## [Instructions to follow]
In the records that follow, find each line containing "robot" and copy it.

## [The input]
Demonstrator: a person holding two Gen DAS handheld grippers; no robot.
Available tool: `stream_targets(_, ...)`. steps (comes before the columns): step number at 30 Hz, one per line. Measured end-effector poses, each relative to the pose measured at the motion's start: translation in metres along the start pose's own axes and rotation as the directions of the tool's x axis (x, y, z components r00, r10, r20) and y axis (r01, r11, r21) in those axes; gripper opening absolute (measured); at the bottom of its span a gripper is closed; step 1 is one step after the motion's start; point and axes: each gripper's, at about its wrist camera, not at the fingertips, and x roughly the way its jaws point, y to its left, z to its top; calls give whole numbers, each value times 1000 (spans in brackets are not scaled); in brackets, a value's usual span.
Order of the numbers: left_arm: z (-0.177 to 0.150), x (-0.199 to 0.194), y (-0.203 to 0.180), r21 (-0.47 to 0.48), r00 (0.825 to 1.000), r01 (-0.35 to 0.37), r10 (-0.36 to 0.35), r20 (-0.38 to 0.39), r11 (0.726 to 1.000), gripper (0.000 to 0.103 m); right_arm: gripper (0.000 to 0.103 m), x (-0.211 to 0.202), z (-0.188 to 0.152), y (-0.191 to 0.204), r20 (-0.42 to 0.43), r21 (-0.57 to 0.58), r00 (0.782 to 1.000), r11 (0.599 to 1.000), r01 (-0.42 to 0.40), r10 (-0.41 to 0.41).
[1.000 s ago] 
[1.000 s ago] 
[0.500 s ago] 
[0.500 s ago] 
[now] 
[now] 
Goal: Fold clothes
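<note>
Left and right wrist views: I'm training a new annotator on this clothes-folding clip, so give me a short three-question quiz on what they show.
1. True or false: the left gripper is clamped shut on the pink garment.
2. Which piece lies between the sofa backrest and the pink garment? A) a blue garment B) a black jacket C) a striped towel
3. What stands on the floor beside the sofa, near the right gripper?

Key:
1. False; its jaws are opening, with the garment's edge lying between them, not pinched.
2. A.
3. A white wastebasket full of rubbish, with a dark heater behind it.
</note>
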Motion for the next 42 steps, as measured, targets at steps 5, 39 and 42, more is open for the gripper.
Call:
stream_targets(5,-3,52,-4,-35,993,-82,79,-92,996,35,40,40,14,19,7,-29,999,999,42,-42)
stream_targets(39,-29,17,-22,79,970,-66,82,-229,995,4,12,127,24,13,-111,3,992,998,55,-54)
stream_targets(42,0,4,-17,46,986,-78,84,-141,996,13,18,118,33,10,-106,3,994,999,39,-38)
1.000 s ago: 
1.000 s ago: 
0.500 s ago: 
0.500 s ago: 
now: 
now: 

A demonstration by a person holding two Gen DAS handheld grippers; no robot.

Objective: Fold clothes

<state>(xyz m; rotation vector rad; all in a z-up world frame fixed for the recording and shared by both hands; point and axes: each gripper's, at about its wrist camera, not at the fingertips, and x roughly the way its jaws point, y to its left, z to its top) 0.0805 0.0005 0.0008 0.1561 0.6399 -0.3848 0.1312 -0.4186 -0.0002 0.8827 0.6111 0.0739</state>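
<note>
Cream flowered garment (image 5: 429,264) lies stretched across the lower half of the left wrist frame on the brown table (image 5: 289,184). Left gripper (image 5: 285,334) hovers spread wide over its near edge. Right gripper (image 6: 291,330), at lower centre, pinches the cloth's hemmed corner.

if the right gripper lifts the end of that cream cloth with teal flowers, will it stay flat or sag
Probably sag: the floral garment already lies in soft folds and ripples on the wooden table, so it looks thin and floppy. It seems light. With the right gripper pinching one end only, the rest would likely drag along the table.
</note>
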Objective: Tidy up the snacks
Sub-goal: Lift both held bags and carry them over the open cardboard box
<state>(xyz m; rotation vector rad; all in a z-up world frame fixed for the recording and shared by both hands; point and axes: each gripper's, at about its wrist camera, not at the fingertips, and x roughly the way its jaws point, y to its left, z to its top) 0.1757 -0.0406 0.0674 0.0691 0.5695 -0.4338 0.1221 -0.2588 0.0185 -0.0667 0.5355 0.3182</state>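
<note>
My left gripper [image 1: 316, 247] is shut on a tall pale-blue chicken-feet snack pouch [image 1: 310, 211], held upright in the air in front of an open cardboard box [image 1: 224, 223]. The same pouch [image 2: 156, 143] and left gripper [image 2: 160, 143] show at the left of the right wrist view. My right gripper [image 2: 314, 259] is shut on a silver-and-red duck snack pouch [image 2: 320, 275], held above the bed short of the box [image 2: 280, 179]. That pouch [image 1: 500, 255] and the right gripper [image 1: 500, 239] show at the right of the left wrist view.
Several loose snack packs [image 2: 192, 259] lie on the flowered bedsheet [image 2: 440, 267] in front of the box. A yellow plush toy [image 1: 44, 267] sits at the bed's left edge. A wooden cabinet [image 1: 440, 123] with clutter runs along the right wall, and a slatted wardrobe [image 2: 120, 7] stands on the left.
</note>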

## [Task response]
Demonstrator: a person holding two Gen DAS handheld grippers; no robot.
A demonstration by a person holding two Gen DAS handheld grippers; no robot.

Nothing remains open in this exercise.